Pruning Made Easy

Introduction:

The art of pruning is fairly simple, but very few ever bother to learn it. Simply put, pruning fruit trees is to produce more fruit, and pruning shade trees is to accent and beautify a yard. A friend who is a contractor had to cut back one of my trees a bit when he installed the new roof. He assured me he took great care, and treated my tree just as he would one of his own. No wonder the world is such a mess today! It was terrible. I am sure he treated my tree as he would his own—that is what is so sad. But the good news for me, and for you, is that plants recover quickly. I fixed some of the damage immediately, and the rest the next year. Two years later the tree looked great, and no one could tell it had been butchered.

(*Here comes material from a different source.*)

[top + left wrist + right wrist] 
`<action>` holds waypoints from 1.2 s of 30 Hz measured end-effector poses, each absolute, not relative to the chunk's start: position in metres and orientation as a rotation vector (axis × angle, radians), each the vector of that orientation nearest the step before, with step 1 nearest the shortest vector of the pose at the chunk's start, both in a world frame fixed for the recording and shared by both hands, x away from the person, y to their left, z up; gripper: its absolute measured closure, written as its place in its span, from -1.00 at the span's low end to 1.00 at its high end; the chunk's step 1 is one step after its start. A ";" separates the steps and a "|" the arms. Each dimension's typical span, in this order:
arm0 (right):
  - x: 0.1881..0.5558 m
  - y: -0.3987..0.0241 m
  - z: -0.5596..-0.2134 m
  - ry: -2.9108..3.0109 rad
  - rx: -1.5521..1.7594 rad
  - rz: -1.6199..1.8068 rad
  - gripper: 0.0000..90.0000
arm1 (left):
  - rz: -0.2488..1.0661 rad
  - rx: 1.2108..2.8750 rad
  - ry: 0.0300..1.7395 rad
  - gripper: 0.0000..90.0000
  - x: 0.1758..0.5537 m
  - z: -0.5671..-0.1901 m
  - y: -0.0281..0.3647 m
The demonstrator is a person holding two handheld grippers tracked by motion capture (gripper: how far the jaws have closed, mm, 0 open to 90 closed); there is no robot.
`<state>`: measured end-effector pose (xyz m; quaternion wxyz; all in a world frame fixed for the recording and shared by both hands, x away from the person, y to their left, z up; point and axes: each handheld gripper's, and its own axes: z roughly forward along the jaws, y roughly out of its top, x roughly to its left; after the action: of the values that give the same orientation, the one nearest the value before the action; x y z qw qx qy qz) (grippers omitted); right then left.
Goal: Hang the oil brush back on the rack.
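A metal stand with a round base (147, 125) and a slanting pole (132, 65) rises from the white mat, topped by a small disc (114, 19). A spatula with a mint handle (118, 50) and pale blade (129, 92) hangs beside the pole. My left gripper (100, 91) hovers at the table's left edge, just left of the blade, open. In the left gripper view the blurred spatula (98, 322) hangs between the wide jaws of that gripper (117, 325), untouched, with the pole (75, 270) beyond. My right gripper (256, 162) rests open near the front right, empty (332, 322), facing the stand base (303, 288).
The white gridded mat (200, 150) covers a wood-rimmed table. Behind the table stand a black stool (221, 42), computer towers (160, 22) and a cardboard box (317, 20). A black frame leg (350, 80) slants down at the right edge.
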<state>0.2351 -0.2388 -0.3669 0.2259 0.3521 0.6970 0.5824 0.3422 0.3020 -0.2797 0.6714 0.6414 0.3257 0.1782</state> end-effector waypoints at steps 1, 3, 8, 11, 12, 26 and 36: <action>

My sister-in-law had aperfectly short, round, dense apple tree that produced tiny, rotten fruit, and she wanted it fixed. Rather than allowing me to do it for free, she insisted on spending $1000 on a “professional” company. She also stated she wanted it round. Round is for boxwood shrubs and laurel hedges. Round is for topiary gardens. Round and Fruit are incompatible terms. My sister-in-law never did get fruit from that tree, though she did support a needy immigrant family with her cash.

Fruit trees:

“The 4 Ds bought a vase which was aesthetically appealing.” That is all you need to know to prune a fruit tree. The four Ds are: damaged, dead, diseased and down. Every limb that is damaged, diseased or dead is pruned off, along with every limb that grows even slightly at a down angle. (These limbs produce the weakest fruit.) Then we create a vase—remove one limb wherever two intersect, or wherever two occupy the same space. Remove limbs that shoot way up into the air without branching (suckers). Remove limbs until light and air can get to every branch and every leaf. Create an open vase. Finally, if you want, you can balance the tree, or shape it, to please your aesthetic sense. Two facts must be remembered. Fruit grows on second year wood, and fruit trees need to have 1/3 of the wood pruned off each year (1/2 in the case of peaches). If you let a tree go two or more seasons, you may need to prune 1/3 in the Spring (after the sap slows and the blossoms wilt) and another 1/3 in the Fall when the leaves are dropping. My favorite time to prune the very high, inaccessible branches, is when the fruit is ripe. Cut any branch you cannot pick, carefully, and harvest the fruit. I walked around the block last Fall when a neighbor was massacring his apple trees. I wanted to help, but despite several minutes of pleasant conversation, could not finagle an invitation. He removed all of the new growth, and left old wood. This year he had no blossoms (of course) and no fruit. When he asked why, I mentioned the need to prune so that there is always second year wood to bear fruit. He said such pruning requires some thought, and that the tree would always be changing shape and size to a degree. And he is right. Fruit trees are not decorator items. (With proper pruning, disease and bugs are also kept to a minimum, and fruit can be grown organically, or chemicals can be kept to a minimum.)

Decorative trees:

There are no rules, and the “best time to prune is when the clippers are in your hand” (credit to Marianne Binetti—the gardening genius.) Please yourself. But never cut a branch (or a trunk) in the middle. Cut where branches fork. Even tiny forks are okay, and note that the branch you left will grow very quickly, so be sure it has already started in the direction you want.

A final thought: I took a pear tree that had been neglected for 5 years and had achieved some 80 feet. It thought it was a shade tree, and bore no fruit. In two years it was bearing heavily, and stood only 15 feet high. A neglected orchard produced a bumper crop the very Spring after it was pruned, and a cherry tree which had not had fruit in years produced rich succulent fruit. Intelligent pruning is a simple activity that produces very rich rewards.